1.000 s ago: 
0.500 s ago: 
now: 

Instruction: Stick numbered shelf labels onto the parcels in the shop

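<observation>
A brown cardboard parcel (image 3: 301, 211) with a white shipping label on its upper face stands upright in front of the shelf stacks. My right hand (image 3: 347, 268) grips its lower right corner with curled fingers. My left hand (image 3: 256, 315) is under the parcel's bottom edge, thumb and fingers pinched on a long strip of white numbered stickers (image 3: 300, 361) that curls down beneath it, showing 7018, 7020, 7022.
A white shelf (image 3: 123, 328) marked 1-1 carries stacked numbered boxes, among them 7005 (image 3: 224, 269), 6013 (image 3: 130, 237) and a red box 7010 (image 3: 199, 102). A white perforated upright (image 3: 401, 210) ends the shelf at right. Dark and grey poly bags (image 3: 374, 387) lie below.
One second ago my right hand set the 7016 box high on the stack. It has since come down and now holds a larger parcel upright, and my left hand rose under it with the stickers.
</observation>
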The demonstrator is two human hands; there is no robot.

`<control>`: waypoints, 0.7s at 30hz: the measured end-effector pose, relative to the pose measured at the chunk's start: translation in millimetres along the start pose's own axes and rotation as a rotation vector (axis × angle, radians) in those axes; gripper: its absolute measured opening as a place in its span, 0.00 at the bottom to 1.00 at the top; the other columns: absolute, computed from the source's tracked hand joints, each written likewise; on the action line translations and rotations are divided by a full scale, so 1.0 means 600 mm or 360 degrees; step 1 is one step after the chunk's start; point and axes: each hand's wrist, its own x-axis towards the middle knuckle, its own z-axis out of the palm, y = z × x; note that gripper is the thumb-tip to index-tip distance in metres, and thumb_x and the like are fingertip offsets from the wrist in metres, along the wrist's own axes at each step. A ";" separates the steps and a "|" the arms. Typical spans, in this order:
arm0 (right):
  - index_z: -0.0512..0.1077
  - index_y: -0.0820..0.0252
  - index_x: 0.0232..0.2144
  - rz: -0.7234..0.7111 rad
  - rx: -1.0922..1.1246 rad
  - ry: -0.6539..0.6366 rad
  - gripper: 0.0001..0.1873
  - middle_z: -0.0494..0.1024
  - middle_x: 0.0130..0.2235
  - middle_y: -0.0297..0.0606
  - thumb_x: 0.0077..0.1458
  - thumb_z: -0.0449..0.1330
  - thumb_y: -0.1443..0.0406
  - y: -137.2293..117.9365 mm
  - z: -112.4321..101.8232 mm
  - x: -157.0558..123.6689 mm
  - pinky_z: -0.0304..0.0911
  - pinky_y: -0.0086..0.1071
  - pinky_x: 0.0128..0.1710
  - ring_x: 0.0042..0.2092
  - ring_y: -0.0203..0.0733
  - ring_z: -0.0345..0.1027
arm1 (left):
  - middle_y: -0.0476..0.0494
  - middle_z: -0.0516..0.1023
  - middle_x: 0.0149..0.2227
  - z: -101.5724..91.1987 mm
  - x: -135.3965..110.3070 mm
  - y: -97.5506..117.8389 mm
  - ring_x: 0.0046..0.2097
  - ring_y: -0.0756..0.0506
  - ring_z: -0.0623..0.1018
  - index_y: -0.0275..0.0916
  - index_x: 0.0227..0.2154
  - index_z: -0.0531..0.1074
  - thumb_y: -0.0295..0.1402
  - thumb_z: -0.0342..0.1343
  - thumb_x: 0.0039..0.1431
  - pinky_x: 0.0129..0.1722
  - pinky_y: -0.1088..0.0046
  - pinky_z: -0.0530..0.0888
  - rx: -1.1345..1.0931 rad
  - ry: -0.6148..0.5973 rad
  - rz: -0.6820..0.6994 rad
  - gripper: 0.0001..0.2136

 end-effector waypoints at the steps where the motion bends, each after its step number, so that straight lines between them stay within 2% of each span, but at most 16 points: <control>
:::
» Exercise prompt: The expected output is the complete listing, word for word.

» Exercise response:
1.000 s ago: 
0.500 s ago: 
now: 

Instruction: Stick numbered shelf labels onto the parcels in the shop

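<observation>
A brown cardboard parcel (image 3: 301, 211) with a white shipping label on its upper face stands upright in front of the shelf stacks. My right hand (image 3: 347, 268) grips its lower right corner with curled fingers. My left hand (image 3: 256, 315) is under the parcel's bottom edge, thumb and fingers pinched on a long strip of white numbered stickers (image 3: 300, 361) that curls down beneath it, showing 7018, 7020, 7022.
A white shelf (image 3: 123, 328) marked 1-1 carries stacked numbered boxes, among them 7005 (image 3: 224, 269), 6013 (image 3: 130, 237) and a red box 7010 (image 3: 199, 102). A white perforated upright (image 3: 401, 210) ends the shelf at right. Dark and grey poly bags (image 3: 374, 387) lie below.
One second ago my right hand set the 7016 box high on the stack. It has since come down and now holds a larger parcel upright, and my left hand rose under it with the stickers.
</observation>
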The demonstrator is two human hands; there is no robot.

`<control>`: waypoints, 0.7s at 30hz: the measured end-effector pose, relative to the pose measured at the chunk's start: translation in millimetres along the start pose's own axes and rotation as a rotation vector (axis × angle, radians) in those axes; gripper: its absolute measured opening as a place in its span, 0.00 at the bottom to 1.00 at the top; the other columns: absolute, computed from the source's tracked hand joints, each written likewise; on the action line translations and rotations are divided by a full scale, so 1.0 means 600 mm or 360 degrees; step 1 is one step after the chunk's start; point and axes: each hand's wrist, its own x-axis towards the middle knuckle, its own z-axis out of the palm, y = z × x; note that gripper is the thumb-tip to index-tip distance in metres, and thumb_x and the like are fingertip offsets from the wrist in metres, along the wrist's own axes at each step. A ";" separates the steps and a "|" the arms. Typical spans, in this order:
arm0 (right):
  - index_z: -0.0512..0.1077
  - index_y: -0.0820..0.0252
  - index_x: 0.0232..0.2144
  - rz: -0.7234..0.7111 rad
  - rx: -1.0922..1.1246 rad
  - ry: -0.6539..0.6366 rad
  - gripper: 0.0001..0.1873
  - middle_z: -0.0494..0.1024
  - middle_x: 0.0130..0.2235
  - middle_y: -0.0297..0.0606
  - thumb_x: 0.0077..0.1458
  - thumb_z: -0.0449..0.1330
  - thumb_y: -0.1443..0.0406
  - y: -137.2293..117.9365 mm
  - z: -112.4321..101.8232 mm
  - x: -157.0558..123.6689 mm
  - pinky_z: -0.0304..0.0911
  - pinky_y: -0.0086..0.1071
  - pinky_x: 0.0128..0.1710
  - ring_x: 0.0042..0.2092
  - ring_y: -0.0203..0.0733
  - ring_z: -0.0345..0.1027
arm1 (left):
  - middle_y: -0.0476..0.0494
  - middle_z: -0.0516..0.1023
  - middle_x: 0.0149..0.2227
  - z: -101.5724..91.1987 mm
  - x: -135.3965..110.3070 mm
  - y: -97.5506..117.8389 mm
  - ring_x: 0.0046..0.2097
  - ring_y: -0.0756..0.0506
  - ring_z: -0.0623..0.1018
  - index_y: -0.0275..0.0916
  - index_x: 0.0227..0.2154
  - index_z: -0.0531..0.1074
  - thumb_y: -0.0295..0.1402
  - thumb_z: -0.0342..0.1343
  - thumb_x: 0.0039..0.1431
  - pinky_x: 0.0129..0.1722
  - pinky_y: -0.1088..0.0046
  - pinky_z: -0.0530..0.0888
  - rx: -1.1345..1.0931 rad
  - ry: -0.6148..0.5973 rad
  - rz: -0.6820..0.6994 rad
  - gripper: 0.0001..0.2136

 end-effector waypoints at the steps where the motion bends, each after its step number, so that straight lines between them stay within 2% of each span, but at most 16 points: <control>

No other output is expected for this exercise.